P-values were calculated using hypergeometric test. The names of p53 target genes for a pathway are listed

Results for GSA-DV

To find pathways with differential variability between cancer cell lines with and without p53 mutation, the gene-level test combining F-test P-values was applied. It detected only three pathways, between WT and MUT phenotypes at a significance level P < 0.001. These pathways are “BANDRES RESPONSE TO CARMUSTIN WITHOUT MGMT 24HR UP,” “BANDRES RESPONSE TO CARMUSTIN MGMT 48HR UP,” and “ONGUSAHA BRCA1 TARGETS DN.” These pathways are not significantly enriched in p53 targets. The first two pathways represent cellular response to carmustine treatment that involves regulation of complex pathways responsible for cell death [62]. All of them employ directly or indirectly expression of p53 gene and expectedly mutation in this gene results in different variability in these pathways.
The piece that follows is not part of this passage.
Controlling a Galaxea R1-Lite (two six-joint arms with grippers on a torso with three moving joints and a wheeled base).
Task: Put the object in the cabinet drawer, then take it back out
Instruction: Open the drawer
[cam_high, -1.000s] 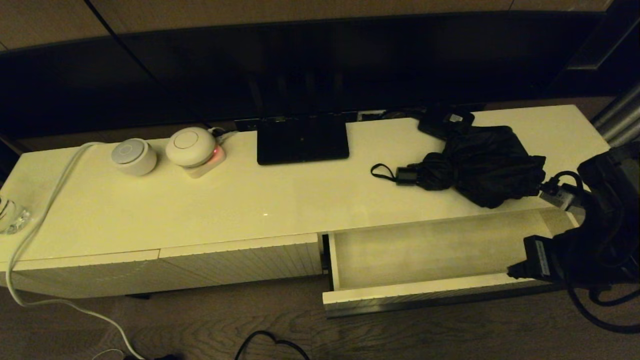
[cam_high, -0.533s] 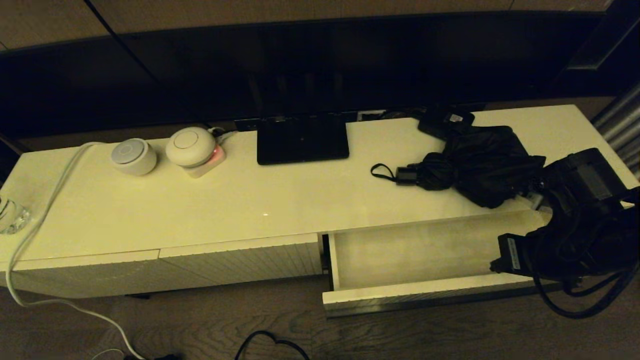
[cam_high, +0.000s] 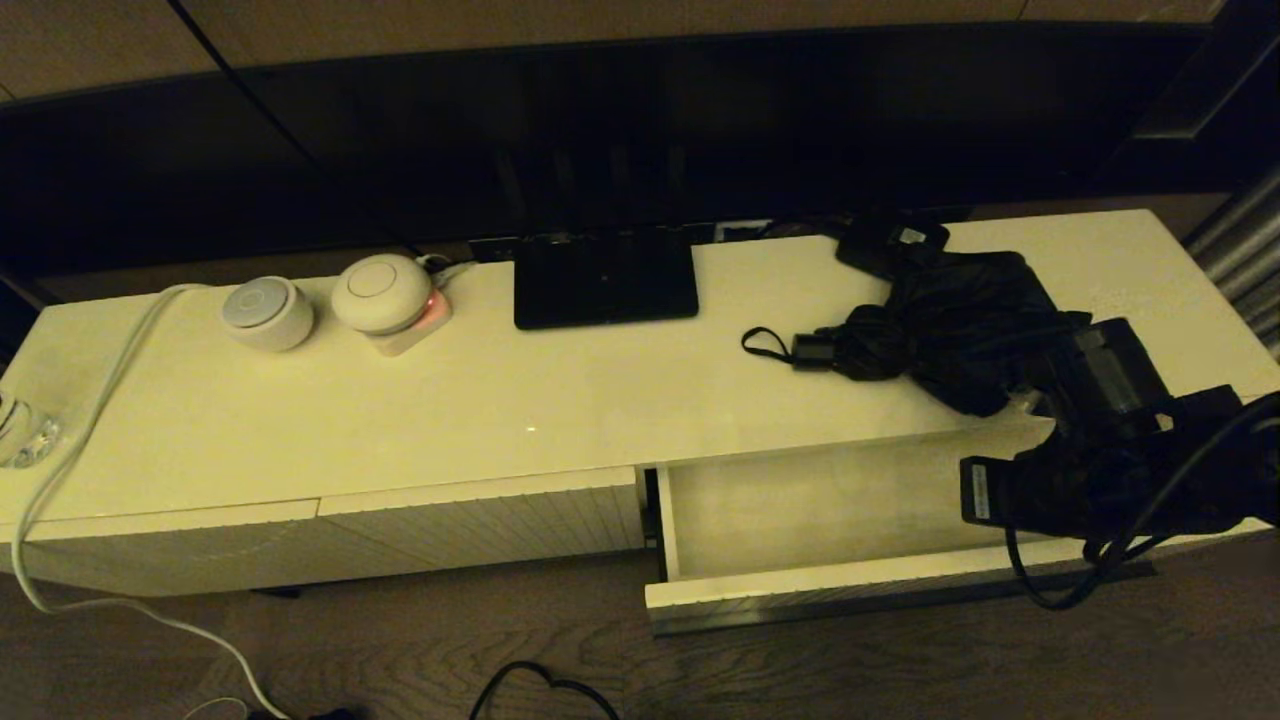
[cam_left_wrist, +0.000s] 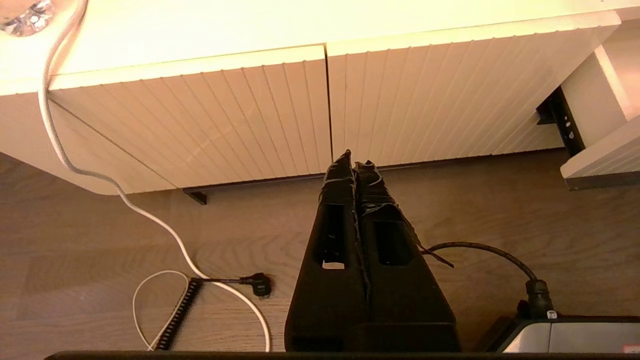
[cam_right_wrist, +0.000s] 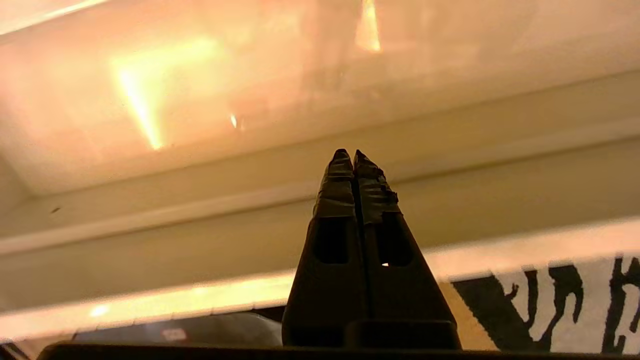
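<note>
The black folding umbrella (cam_high: 960, 330) lies bunched on the cream cabinet top (cam_high: 560, 400), its handle and wrist loop (cam_high: 765, 343) pointing left. Just in front of it the cabinet drawer (cam_high: 830, 510) stands pulled out, and what shows of its cream interior is bare. My right arm (cam_high: 1110, 440) reaches over the drawer's right end, right beside the umbrella's right edge. The right gripper (cam_right_wrist: 354, 152) is shut with nothing in it, facing pale cream surfaces. My left gripper (cam_left_wrist: 354, 164) is shut and empty, low over the floor before the closed ribbed fronts (cam_left_wrist: 280, 115).
A flat black stand plate (cam_high: 605, 280) and a small black box with a white label (cam_high: 893, 243) sit at the back. Two round white devices (cam_high: 268, 312) (cam_high: 382, 292) and a white cable (cam_high: 100, 400) are on the left. Cables (cam_left_wrist: 210, 280) lie on the wood floor.
My right arm has swung left and up from the drawer's right corner, over the drawer's right end and close against the umbrella. The umbrella and drawer have not moved.
</note>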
The “ONGUSAHA BRCA1 TARGETS DN” pathway consists of BRCA1 target genes [63] and because the p53 protein regulates BRCA1 transcription, mutation in p53 interferes with gene’ functions, in particular regulation of BRCA1. This may cause indirect mixed effects on regulation of BRCA1 targets.

Results for GSA-DC

To find pathways, differentially co-expressed between cancer cell lines with and without p53 mutation GSNCA test was applied. GSNCA detected only four pathways differentially co-expressed between two phenotypes at a significance level P < 0.001. Two of them (“KEGG PEROXISOME,” “REACTOME NOREPINEPHRINE NEUROTRANSMITTER RELEASE CYCLE”) are related to crucial metabolic processes such as fatty acid oxidation, biosynthesis of ether lipids, and free radical detoxification and release of noradrenalin synaptic vesicle. One is related to changes in DNA methylation and histone acetylation (“ZHONG RESPONSE TO AZACITIDINE AND TSA UP”) and one with changes in gene expressions related to intercellular matrix (“PEDERSEN METASTASIS BY ERBB2 ISOFORM 4”). These pathways are also not significantly enriched in p53 target genes.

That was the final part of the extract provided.